В Доме кино собрались все знакомые. Васенька Шляпоберский был навеселе и, увидев Отелкова, громко приветствовал его. Иван Алексеевич услышал, как заговорили:
– Этот артист играет главную роль!
– Интересный мужчина!
Сценарист Денис Сроков метался как затравленный кролик. На него, словно мухи на пряник, наседали друзья-приятели. Денис не знал, куда от них деваться. Они находили его везде и что-то требовали, просили, умоляли. А что они требовали, что просили, он и сам понять не мог. Да и вообще он сегодня ничего не понимал и не видел. Он был слишком счастлив, чтобы чтонибудь понимать и видеть.
В свите писателя Иван Алексеевич узнал Гудериана-Акиншина с Сашей Вызымаловым. У обоих были довольные и счастливые лица. Отелков хотел было мимо них проскользнуть, но это ему не удалось. ГудерианАкиншин с поэтом схватили Ивана Алексеевича и начали наперебой ему что-то говорить и расхваливать. Отелков, как и сценарист, ничего не понимал. Возбуждение, какая-то непонятная радость, которой были заражены все вокруг, невольно передались и Отелкову.
В уголке, прижавшись к барьеру гардероба, стоял Степан Емельянович Штукин в новом шевиотовом костюме с пестрым галстуком и в хромовых сапогах, начищенных до совершенного блеска. Он испуганно озирался и никак не мог оторваться от барьера. Увидев Отелкова, он заулыбался, закивал головой. Иван Алексеевич хотел немедленно сбежать, но потом устыдился и, подойдя к нему, сказал:
– Что же вы здесь стоите, Степан Емельянович? Идите в зрительный зал.
Степан Емельянович от страха и радости лишился языка. Он бессмысленно улыбался и как заведенный кивал головой.
– Идите, идите. А то все места займут, стоять придется. Видите, как много народу.
– Ужасно много! – прошептал Степан Емельянович и обеими руками вцепился в барьер. Иван Алексеевич оторвал его от вешалки и, взяв под руку, повел в зрительный зал, усадил и сел рядом.
– Ну вот, Степан Емельянович, ты очень хотел смотреть со мной кино. Сейчас мы его и посмотрим, – сказал Отелков.
– Ах, Иван Ляксеич! – прошептал Штукин и расплакался от счастья. Хорошо, что в кармане у него оказался носовой платочек. Штукин закрыл им глаза и так просидел, пока в зале не погас свет.
Когда кончился сеанс, артистов, режиссеров, операторов пригласили на сцену и представили зрителям. Зрители преподнесли цветы.
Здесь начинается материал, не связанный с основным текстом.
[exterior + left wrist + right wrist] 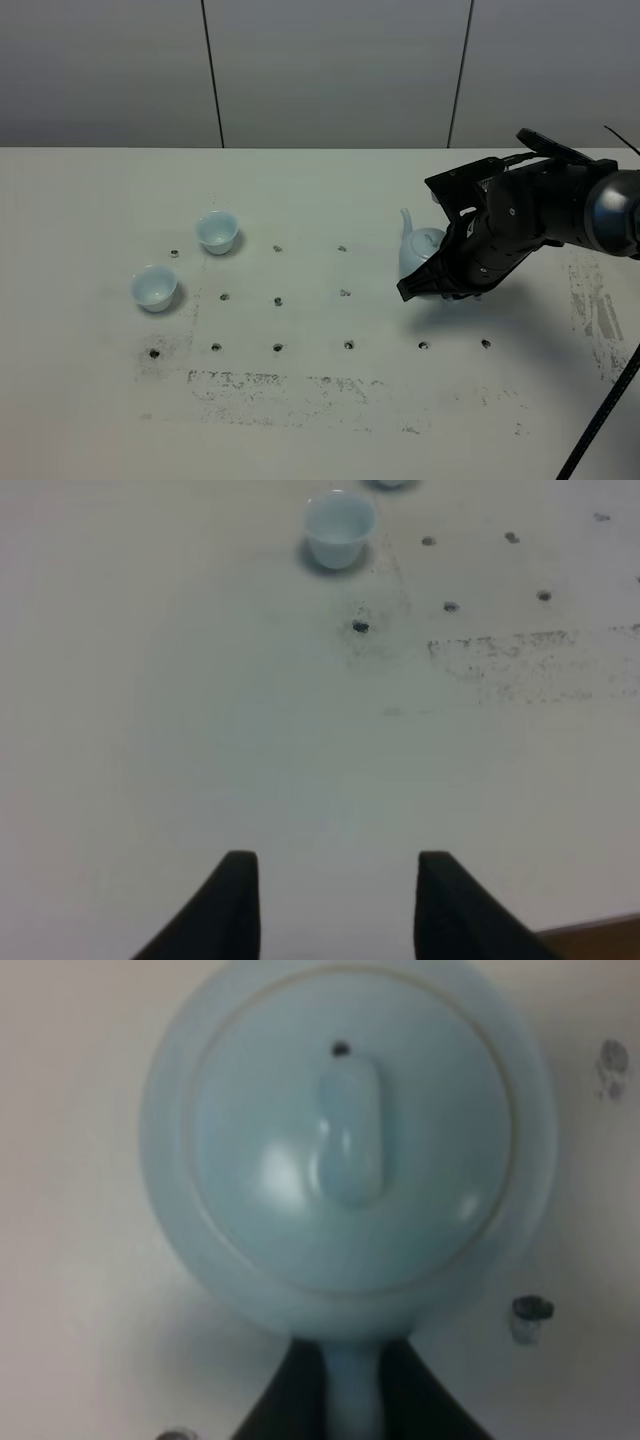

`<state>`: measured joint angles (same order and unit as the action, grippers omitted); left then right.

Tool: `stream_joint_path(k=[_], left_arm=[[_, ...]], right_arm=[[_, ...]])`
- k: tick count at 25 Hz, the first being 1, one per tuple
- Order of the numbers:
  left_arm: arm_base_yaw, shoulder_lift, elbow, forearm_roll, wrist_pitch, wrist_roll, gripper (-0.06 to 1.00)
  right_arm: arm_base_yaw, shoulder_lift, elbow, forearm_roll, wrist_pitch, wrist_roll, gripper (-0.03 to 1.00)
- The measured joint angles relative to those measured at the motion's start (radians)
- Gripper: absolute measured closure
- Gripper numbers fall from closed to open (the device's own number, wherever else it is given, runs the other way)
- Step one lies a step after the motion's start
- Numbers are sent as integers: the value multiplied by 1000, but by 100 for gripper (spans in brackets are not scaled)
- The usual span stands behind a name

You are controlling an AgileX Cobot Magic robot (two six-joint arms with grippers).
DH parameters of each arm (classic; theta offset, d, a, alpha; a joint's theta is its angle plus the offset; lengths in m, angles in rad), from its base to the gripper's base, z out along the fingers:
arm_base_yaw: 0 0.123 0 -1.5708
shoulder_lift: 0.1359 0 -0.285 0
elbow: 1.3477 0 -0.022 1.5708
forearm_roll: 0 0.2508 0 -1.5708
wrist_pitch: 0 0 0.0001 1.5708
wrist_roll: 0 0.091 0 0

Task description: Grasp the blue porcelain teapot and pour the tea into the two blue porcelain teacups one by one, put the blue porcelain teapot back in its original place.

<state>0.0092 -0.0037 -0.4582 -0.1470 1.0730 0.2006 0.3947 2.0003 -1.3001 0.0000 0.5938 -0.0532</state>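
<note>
The left gripper (338, 858) hangs over bare table (250, 740), released: its two fingers stand apart with nothing between them. Ahead of it and well apart stands the first teacup (340, 528), upright and open-mouthed. The second teacup (217, 231) sits just beyond that one, farther from this gripper. That makes two cups, both apart from each other and both far off to the left of the working arm. The blue porcelain teapot (420, 248), the only one, stands upright on the table directly in front of the right gripper (440, 283), which is much the nearer of the two arms. That gripper is clenched on the pot's loop handle (350, 1405), a dark finger pressing on either side of it. The pot's long axis, from handle through the lid knob (350, 1135) to the spout (407, 222), runs straight away from this gripper. The spout therefore sits on the far side of the body from the fingers. The coming move turns on this: the cups lie to the gripper's left, across the line of the spout rather than along it. As I judge it, the pot must be lifted, carried leftward and swung round before it can tip over either rim. Count: one teapot, two cups, two grippers.
</note>
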Motion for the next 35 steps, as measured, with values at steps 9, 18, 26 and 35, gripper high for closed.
stream_joint_path(k=[9, 18, 26, 35], left_arm=[[0, 0, 0, 0, 0, 0, 52], [0, 0, 0, 0, 0, 0, 52], [0, 0, 0, 0, 0, 0, 52], [0, 0, 0, 1, 0, 0, 52]], right_arm=[[0, 5, 0, 0, -33, -9, 89], [3, -16, 0, -17, -52, -5, 89], [17, -29, 0, -20, -69, -13, 89], [82, -56, -126, -24, 4, -185, 89]])
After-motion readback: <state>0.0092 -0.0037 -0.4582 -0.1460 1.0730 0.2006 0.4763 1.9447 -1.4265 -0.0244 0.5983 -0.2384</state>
Ивану Алексеевичу достался тяжелый букет темно-красных георгинов. Потом начались выступления.
Первой высказалась студентка театрального института. Она восторженно заявила, что картина очень и очень хороша и что она от нее без ума. Перечислила артистов, которые ей понравились. Ее выступление покоробило Ивана Алексеевича: она не назвала его имени и болтала, по мнению Отелкова, черт знает что.
За ней выступал молодой артист. О фильме он сказал несколько скупых слов и соловьем пропел дифирамб режиссеру-постановщику. Его выступление Отелков расценил как нескромный подхалимаж Гостилицыну.
Потом выступили какой-то научный сотрудник, неизвестный Ивану Алексеевичу драматург, критик, передовик производства, журналист. Все одобрили картину, выразили благодарность режиссерам, операторам, похвалили кое-кого из артистов, особенно Урода, и ни слова не сказали об Отелкове и о сценаристе.
Хотя Иван Алексеевич и не придавал никакого значения этим выступлениям, однако все у него дрожало от возмущения и обиды. А после выступления генерала, который трезво и логично указал на удачи и недостатки «Земных богов», правильно оценил игру артистов, но то ли умышленно, то ли случайно ни словом не обмолвился об исполнителе главной роли, Иван Алексеевич опустил голову и уже боялся поднять ее.
Наконец слово взял представитель Управления по делам культуры. Он поздравил студию с новой победой и пожелал ей дальнейших успехов. Очень сожалел, что здесь, в зале, не присутствует главный виновник этой победы – режиссер Гостилицын, который, как он выразился, «какой уже раз радует нашего зрителя». Об авторе сценария он тоже ничего не сказал, зато крепко пожал руку директору студии и начальнику сценарного отдела и подарил артистам несколько приятных слов. Но, к ужасу Ивана Алексеевича, его роль приписал другому, всем известному киноактеру. Когда его поправили, он разочарованно протянул: «Да ну – у?!» Потом спохватился и так великодушно просил у Ивана Алексеевича прощения, что Отелков от стыда не знал, куда деваться. Но, к счастью, обсуждение на этом закончилось.